ROME -- A car driven by someone with apparent psychiatric problems rushed through a Vatican gate Thursday evening and sped past Swiss Guards into a palace courtyard before the driver was apprehended by police, the Holy See said.
Vatican gendarmes fired a shot at the speeding car's front tires after it rushed the gate, but the vehicle managed to continue on its way, the Vatican press office said in a statement late Thursday.
Once the car reached the San Damaso Courtyard of the Apostolic Palace, the driver got out and was immediately arrested by Vatican gendarmes. The Vatican said the driver was about 40 years old and was in a "serious state of psychophysical alteration." He was being held in the Vatican barracks.
It wasn't clear if Pope Francis was anywhere near the incident, which occurred after 8 p.m. at the Santa Anna gate, one of the main entrances to the Vatican City State in the heart of Rome.
Francis lives on the other side of Vatican City at the Santa Marta hotel, where at that hour he would normally be having dinner and retiring to his room. The Vatican statement said that as soon as the gendarmes sounded the alarm of an incursion, the main gate blocking access to the piazza in front of Francis' hotel was shut.
The incident was a rare incursion into the city state, much of which is off limits to the general public, especially at night.

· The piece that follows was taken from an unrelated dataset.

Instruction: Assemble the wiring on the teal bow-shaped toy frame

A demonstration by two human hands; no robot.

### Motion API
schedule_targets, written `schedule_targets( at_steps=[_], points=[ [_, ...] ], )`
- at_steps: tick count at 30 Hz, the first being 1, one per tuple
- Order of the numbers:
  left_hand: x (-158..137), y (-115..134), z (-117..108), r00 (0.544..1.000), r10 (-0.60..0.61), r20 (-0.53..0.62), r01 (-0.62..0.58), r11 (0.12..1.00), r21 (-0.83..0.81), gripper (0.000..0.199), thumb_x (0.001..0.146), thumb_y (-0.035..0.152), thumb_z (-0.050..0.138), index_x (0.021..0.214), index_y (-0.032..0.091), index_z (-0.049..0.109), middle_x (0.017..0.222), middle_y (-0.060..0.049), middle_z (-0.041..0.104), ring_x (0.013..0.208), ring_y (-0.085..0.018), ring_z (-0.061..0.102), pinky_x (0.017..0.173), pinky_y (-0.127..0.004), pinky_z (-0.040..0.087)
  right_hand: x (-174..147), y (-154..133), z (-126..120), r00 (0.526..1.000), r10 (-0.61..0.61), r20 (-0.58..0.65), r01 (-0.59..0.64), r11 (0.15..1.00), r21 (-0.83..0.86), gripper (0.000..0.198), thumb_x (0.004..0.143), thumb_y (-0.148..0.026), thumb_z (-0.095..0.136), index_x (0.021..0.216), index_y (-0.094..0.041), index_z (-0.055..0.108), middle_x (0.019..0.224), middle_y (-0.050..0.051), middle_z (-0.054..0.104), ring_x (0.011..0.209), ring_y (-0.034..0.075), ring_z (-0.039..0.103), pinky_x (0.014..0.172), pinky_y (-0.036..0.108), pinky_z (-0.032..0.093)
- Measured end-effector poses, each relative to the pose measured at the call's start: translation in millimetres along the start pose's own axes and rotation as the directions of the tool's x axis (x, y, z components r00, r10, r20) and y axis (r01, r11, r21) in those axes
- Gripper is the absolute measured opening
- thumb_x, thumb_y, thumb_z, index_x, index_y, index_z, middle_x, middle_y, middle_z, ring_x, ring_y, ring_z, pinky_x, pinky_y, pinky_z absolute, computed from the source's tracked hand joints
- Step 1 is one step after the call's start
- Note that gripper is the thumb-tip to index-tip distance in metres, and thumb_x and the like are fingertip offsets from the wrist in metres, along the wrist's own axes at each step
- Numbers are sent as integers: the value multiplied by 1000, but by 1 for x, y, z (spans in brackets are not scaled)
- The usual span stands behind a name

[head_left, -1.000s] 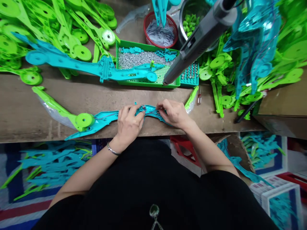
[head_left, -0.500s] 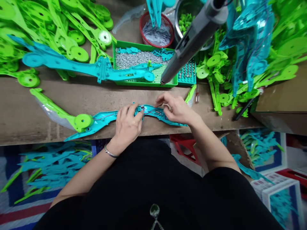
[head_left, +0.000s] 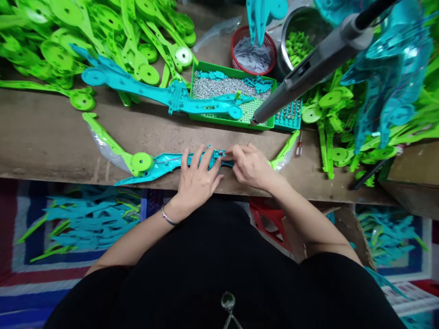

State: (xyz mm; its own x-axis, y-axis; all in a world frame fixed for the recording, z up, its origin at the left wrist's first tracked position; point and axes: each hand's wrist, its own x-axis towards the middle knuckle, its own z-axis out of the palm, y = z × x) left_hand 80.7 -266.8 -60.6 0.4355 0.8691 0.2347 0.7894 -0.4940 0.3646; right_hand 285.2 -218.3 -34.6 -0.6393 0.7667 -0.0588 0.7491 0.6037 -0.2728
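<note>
A: Describe the work surface.

B: A worn wooden bench [head_left: 51,141] runs across the view. Its far edge carries heaps of green plastic parts [head_left: 113,32]. A green tray [head_left: 265,123] of small metal screws [head_left: 222,86] sits at the far middle, with a red basket [head_left: 236,43] and a steel bowl [head_left: 284,50] behind it. A grey powered screwdriver [head_left: 308,68] hangs at a slant over the tray.

A: Where is the workpiece?

B: A long teal plastic shell [head_left: 161,165] lies along the near edge of the bench, at its middle. A green part [head_left: 137,162] overlaps its left end.

A: State of the hands?

B: The left hand [head_left: 198,178] lies flat, fingers spread, pressing on the shell's middle. The right hand [head_left: 252,165] is curled, fingertips pinched at the shell just beside the left fingertips. What it pinches is too small to tell.

A: Anything else nearby?

B: A second teal shell [head_left: 137,87] lies further back, its right end resting on the tray. A small screwdriver [head_left: 299,148] lies right of the hands.
</note>
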Motion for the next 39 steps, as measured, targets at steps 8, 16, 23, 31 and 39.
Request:
schedule_targets(
  at_steps=[8,16,23,31,39],
  points=[
    [-50,-23,-8,877,-67,-476,24,995,-95,25,87,22,63,110,26,58,88,-4,69,84,-21,67,80,-40,54,5,-2,-2,1000,-29,-4,28,998,-61,20,90,-11,40,105,-18,50,83,9,71,77,25,61,76,37,36],
    [-47,-31,0,983,102,-155,-114,991,-67,50,96,18,52,146,16,51,137,-15,66,133,-28,59,118,-52,39,9,-4,-4,1000,14,4,-13,998,-65,18,91,-15,40,104,-17,51,82,10,69,70,24,59,77,37,38],
    [-26,-41,0,985,153,-81,-162,979,-120,59,96,5,35,155,10,37,139,-18,64,134,-25,59,119,-53,40,10,-7,-6,998,45,49,-42,997,-63,19,89,-13,40,104,-17,52,87,11,70,73,25,60,80,37,40],
    [-9,-50,-12,969,230,86,-228,973,-35,38,101,11,38,130,8,63,127,-20,65,113,-27,62,95,-44,53,13,-11,-13,991,68,112,-60,996,-69,18,90,-13,40,103,-16,51,88,12,71,78,25,62,81,36,38],
    [6,-58,-30,926,259,273,-243,966,-94,46,100,9,34,141,12,54,117,-15,64,106,-26,59,92,-43,53,16,-13,-15,986,86,144,-80,996,-47,22,90,-12,37,105,-16,52,90,13,72,84,26,63,84,37,40]
  ],
)
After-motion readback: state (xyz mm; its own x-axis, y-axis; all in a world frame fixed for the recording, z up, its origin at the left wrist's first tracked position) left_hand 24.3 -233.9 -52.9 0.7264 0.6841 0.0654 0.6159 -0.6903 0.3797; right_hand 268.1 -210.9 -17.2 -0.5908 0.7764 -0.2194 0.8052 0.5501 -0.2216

While visitors can access St. Peter's Basilica and the Vatican Museums during business hours, and people with doctors' prescriptions can go to the Vatican pharmacy, permission is required to get into other buildings in the enclave.
The Apostolic Palace, which houses the papal apartments, key reception rooms, the Vatican archives and offices, is guarded around the clock by Swiss Guards and gendarmes who man various checkpoints.
It's not the first time that someone with apparent psychiatric problems caused a disturbance at the Vatican. During a 2009 Christmas Eve Mass, a woman jumped the barricade of St. Peter's Basilica and tried to attack Pope Benedict XVI. He was not harmed, though a cardinal walking in the procession broke his hip in the ruckus.